Rispetto al principale concorrente, il prestito finalizzato, qui abbiamo solo due attori: la banca o la finanziaria che eroga il finanziamento e il cliente che ottiene la liquidità. Non c’è un intermediario, non è necessario presentare fatture o scontrini.
In linea di massima, la cessione del quinto dello stipendio o della pensione e il prestito personale sono due esempi classici di prestito non finalizzato: in entrambi i casi, puoi ottenere la liquidità richiesta (a patto che ci siano i presupposti e le garanzie) senza dover giustificare in alcun modo il motivo per cui hai chiesto la somma e come la spenderai.
Quando conviene il prestito finalizzato e quando no
Tutto ruota intorno al costo del denaro, alle tutele e alla velocità con cui viene erogata la liquidità. Senza dimenticare lo scopo.

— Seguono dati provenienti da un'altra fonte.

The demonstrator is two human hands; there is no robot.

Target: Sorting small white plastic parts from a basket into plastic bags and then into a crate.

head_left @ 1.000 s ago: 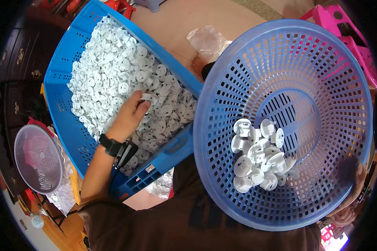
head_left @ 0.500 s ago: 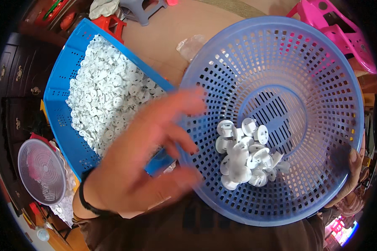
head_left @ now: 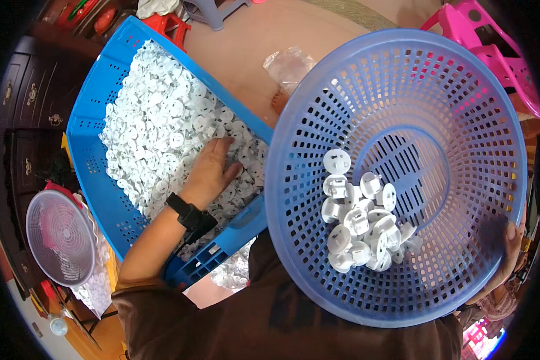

Iniziamo da quest’ultima voce: se hai bisogno di un bene o un servizio e hai già un finanziamento che ti permette di ottenerlo dilazionando la somma nel tempo può essere una buona idea sfruttare lo strumento dedicato. A patto che ci sia una valutazione preventiva per considerare se è un buon prestito.
In linea di massima, la convenienza del prestito finalizzato è irraggiungibile. Molte catene di beni al consumatore offrono il prestito finalizzato a TAN 0% e anche TAEG 0%. È una soluzione economicamente imbattibile, il costo del finanziamento è supportato dal venditore per incentivare la vendita, al posto del classico sconto. Non troverai mai un’offerta più conveniente anche dal punto di vista della praticità e della velocità.
La pratica viene svolta direttamente al punto vendita. Non devi andare in banca, spesso l’approvazione è quasi immediata. E hai una serie di garanzie importanti.
Se il bene acquistato è difettoso puoi subito interrompere il pagamento delle rate. Ora, prova ad acquistare un’auto con un prestito personale: ti accorgi che non funziona. Mentre provi a trovare un accordo con il concessionario devi comunque pagare le rate della banca.
Quale prestito scegliere?
Non è sempre conveniente il prestito finalizzato. In primo luogo perché con la soluzione non finalizzata puoi spendere il denaro come preferisci. E questo è un limite. Poi, è più conveniente avere un unico prestito e non tanti micro-finanziamenti.
Ad esempio, se stai ristrutturando casa e devi pagare l’impresa, l’idraulico e comprare i mobili, un unico prestito personale è più ordinato e spesso più economico rispetto a tanti micro-finanziamenti. E puoi scegliere la banca che offre il tasso migliore in assoluto sul mercato, senza essere vincolato alla finanziaria partner del negozio.
| Situazione | Scelta | Perché? |
| C’è offerta Tasso Zero | Finalizzato | Il costo del denaro è basso. |
| Più beni da fonti diverse | Non finalizzato | Unica rata, gestione semplificata. |
| Necessità di liquidità extra | Non finalizzato | Ti dà più libertà. |
| Timore di malfunzionamenti | Finalizzato | Maggior tutela legale. |
La scelta strategica per chi ha una visione d’insieme del proprio budget dipende dal contesto. Per approfondire questo argomento, la soluzione migliore è parlarne con i tuoi consulenti finanziari che sapranno darti le indicazioni migliori.